__Required action__
From the first line to the last, reproduce the records exactly.

***** The records

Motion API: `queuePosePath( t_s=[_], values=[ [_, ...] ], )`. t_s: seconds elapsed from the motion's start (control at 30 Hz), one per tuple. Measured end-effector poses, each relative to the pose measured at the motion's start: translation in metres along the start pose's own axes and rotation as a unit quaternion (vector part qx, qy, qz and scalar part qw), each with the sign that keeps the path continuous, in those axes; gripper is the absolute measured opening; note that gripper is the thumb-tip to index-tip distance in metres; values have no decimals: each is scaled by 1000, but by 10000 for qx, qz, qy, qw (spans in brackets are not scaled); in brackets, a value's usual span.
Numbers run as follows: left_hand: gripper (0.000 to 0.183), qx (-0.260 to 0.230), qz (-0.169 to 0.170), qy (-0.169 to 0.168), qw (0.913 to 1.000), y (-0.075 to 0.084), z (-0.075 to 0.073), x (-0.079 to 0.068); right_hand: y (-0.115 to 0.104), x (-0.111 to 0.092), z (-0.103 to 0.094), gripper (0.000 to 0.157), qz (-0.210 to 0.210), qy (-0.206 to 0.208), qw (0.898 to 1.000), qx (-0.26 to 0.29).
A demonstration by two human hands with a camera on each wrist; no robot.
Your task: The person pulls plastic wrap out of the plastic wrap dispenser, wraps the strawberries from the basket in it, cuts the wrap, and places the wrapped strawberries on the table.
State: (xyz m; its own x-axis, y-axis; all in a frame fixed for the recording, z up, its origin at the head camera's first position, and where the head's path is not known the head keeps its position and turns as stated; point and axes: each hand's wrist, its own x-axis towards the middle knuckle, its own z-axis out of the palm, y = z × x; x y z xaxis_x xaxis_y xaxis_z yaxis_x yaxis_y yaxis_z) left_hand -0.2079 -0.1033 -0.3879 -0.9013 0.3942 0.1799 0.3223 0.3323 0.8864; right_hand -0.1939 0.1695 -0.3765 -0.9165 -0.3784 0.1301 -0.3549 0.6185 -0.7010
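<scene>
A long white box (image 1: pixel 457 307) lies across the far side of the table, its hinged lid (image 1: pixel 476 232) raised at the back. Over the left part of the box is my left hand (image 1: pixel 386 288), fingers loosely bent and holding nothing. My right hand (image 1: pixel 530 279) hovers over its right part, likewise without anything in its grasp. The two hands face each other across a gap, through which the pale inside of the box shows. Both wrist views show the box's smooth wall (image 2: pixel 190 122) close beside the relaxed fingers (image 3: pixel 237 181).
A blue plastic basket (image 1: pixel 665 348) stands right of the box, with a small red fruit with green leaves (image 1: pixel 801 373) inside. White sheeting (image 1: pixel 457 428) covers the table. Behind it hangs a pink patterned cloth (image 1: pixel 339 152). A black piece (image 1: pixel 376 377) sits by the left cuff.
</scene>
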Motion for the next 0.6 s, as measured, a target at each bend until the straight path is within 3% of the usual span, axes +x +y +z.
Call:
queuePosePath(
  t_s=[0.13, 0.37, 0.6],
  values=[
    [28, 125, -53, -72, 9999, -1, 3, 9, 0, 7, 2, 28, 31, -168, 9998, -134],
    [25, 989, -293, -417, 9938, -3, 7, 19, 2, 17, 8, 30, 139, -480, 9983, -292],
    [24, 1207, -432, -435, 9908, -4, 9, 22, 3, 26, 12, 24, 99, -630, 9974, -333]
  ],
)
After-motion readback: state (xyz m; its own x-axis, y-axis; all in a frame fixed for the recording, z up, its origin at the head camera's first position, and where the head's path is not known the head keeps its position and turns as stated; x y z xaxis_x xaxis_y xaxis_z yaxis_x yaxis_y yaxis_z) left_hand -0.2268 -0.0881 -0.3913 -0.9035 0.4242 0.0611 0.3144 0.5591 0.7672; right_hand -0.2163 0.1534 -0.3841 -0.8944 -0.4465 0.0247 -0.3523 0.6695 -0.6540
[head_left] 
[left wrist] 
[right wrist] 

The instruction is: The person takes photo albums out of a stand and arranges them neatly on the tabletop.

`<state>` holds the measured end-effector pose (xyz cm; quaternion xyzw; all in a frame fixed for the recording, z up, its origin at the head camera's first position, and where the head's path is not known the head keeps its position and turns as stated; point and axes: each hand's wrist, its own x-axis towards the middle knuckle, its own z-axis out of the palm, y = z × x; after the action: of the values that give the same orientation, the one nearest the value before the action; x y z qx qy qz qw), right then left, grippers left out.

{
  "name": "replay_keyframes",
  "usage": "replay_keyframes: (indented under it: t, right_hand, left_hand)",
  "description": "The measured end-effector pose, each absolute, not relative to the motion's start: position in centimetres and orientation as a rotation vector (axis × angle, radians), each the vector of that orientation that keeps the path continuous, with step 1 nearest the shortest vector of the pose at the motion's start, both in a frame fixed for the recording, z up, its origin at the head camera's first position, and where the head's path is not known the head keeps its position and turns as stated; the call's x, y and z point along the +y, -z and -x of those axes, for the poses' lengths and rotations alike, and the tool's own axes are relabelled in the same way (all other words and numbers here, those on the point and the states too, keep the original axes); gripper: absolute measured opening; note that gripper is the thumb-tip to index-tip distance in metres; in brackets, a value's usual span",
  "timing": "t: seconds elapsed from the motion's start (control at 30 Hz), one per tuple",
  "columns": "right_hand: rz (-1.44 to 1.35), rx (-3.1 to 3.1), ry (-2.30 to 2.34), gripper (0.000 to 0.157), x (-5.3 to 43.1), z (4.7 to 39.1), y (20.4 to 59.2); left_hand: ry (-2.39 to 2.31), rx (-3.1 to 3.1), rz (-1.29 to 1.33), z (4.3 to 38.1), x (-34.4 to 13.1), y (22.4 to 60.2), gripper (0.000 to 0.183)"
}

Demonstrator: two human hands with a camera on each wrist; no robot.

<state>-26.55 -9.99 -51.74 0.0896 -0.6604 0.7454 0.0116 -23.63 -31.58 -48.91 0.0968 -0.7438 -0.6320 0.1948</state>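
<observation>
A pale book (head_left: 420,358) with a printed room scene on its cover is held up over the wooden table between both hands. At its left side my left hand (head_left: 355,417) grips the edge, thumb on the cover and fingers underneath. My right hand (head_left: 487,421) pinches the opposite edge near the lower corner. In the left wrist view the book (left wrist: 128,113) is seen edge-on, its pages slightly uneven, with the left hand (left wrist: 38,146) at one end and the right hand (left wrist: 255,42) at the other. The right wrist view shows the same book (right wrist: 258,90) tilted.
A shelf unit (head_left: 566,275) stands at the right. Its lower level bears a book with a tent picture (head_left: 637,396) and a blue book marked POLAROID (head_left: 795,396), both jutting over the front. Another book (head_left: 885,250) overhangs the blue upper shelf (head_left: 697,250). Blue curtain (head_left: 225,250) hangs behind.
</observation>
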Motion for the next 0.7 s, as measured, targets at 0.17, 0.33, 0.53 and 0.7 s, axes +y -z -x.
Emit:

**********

__Solved exercise__
Motion API: `queuePosePath( t_s=[_], values=[ [_, ...] ], )`. t_s: seconds elapsed from the motion's start (control at 30 Hz), one per tuple. Measured end-effector poses, each relative to the pose measured at the motion's start: translation in metres along the start pose's own axes and rotation as a unit quaternion (vector part qx, qy, qz and scalar part qw), each with the sign that keeps the path continuous, in those axes; gripper is the absolute measured opening; note that gripper is the thumb-tip to index-tip distance in metres; values have no decimals: each is scaled by 1000, but by 10000 for qx, qz, qy, qw (spans in brackets are not scaled); in brackets, a value's usual span.
Numbers run as follows: left_hand: gripper (0.000 to 0.183), qx (-0.260 to 0.230), qz (-0.169 to 0.170), qy (-0.169 to 0.168), qw (0.913 to 1.000), y (-0.075 to 0.084), z (-0.075 to 0.073), x (-0.079 to 0.068); right_hand: y (-0.115 to 0.104), x (-0.111 to 0.092), z (-0.103 to 0.094), gripper (0.000 to 0.157), qz (-0.210 to 0.210), qy (-0.206 to 0.208), qw (0.898 to 1.000), qx (-0.26 to 0.29).
A demonstration by two human hands with a camera on each wrist; no robot.
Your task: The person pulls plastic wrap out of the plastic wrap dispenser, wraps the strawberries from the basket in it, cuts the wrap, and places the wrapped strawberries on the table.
State: (xyz m; its own x-axis, y-axis; all in a frame fixed for the recording, z up, its origin at the head camera's first position, and where the head's path is not known the head keeps its position and turns as stated; point and axes: each hand's wrist, its own x-axis towards the middle knuckle, its own z-axis out of the palm, y = z × x; x y z xaxis_x xaxis_y xaxis_z yaxis_x yaxis_y yaxis_z) left_hand -0.2079 -0.1033 -0.3879 -0.9013 0.3942 0.1799 0.3223 0.3323 0.8864; right_hand -0.1939 0.1695 -0.3765 -0.9165 -0.3784 0.1301 -0.3549 0.6185 -0.7010
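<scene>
A long white box (image 1: pixel 457 307) lies across the far side of the table, its hinged lid (image 1: pixel 476 232) raised at the back. Over the left part of the box is my left hand (image 1: pixel 386 288), fingers loosely bent and holding nothing. My right hand (image 1: pixel 530 279) hovers over its right part, likewise without anything in its grasp. The two hands face each other across a gap, through which the pale inside of the box shows. Both wrist views show the box's smooth wall (image 2: pixel 190 122) close beside the relaxed fingers (image 3: pixel 237 181).
A blue plastic basket (image 1: pixel 665 348) stands right of the box, with a small red fruit with green leaves (image 1: pixel 801 373) inside. White sheeting (image 1: pixel 457 428) covers the table. Behind it hangs a pink patterned cloth (image 1: pixel 339 152). A black piece (image 1: pixel 376 377) sits by the left cuff.
</scene>
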Motion for the next 0.6 s, as measured, a target at each bend until the straight path is within 3% of the usual span, axes +x +y +z.
Call:
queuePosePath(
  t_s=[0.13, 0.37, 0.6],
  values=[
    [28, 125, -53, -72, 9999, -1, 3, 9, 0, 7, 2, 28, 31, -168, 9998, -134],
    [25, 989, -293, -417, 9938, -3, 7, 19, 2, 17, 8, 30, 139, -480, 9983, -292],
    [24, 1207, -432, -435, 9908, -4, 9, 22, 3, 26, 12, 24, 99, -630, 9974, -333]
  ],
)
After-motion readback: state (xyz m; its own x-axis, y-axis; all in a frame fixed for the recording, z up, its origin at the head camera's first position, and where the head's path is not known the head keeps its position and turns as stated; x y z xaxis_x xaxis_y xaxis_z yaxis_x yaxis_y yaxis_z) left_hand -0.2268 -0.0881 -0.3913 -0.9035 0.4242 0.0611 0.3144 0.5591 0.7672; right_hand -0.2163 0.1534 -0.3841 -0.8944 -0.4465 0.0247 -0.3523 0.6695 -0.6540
[head_left] 
[left wrist] 
[right wrist] 

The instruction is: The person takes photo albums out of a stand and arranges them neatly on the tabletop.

`<state>` holds the measured end-effector pose (xyz cm; quaternion xyzw; all in a frame fixed for the recording, z up, its origin at the head camera's first position, and where the head's path is not known the head keeps its position and turns as stated; point and axes: each hand's wrist, its own x-axis towards the middle knuckle, its own z-axis out of the palm, y = z × x; after the action: of the values that give the same orientation, the one nearest the value before the action; x y z qx qy qz qw), right then left, grippers left out.

{
  "name": "replay_keyframes",
  "usage": "replay_keyframes: (indented under it: t, right_hand, left_hand)",
  "description": "The measured end-effector pose, each absolute, not relative to the motion's start: position in centimetres and orientation as a rotation vector (axis × angle, radians), each the vector of that orientation that keeps the path continuous, with step 1 nearest the shortest vector of the pose at the motion's start, both in a frame fixed for the recording, z up, its origin at the head camera's first position, and where the head's path is not known the head keeps its position and turns as stated; the call's x, y and z point along the +y, -z and -x of those axes, for the poses' lengths and rotations alike, and the tool's own axes are relabelled in the same way (all other words and numbers here, those on the point and the states too, keep the original axes); gripper: absolute measured opening; note that gripper is the thumb-tip to index-tip distance in metres; in brackets, a value's usual span",
  "timing": "t: seconds elapsed from the motion's start (control at 30 Hz), one per tuple",
  "columns": "right_hand: rz (-1.44 to 1.35), rx (-3.1 to 3.1), ry (-2.30 to 2.34), gripper (0.000 to 0.157), x (-5.3 to 43.1), z (4.7 to 39.1), y (20.4 to 59.2); left_hand: ry (-2.39 to 2.31), rx (-3.1 to 3.1), rz (-1.29 to 1.33), z (4.3 to 38.1), x (-34.4 to 13.1), y (22.4 to 60.2), gripper (0.000 to 0.183)"
}

Demonstrator: two human hands with a camera on each wrist; no robot.

<state>-26.55 -9.99 -51.74 0.0896 -0.6604 0.7454 0.0116 -23.63 -31.58 -48.91 0.0968 -0.7438 -0.6320 0.1948</state>
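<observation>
A pale book (head_left: 420,358) with a printed room scene on its cover is held up over the wooden table between both hands. At its left side my left hand (head_left: 355,417) grips the edge, thumb on the cover and fingers underneath. My right hand (head_left: 487,421) pinches the opposite edge near the lower corner. In the left wrist view the book (left wrist: 128,113) is seen edge-on, its pages slightly uneven, with the left hand (left wrist: 38,146) at one end and the right hand (left wrist: 255,42) at the other. The right wrist view shows the same book (right wrist: 258,90) tilted.
A shelf unit (head_left: 566,275) stands at the right. Its lower level bears a book with a tent picture (head_left: 637,396) and a blue book marked POLAROID (head_left: 795,396), both jutting over the front. Another book (head_left: 885,250) overhangs the blue upper shelf (head_left: 697,250). Blue curtain (head_left: 225,250) hangs behind.
</observation>
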Motion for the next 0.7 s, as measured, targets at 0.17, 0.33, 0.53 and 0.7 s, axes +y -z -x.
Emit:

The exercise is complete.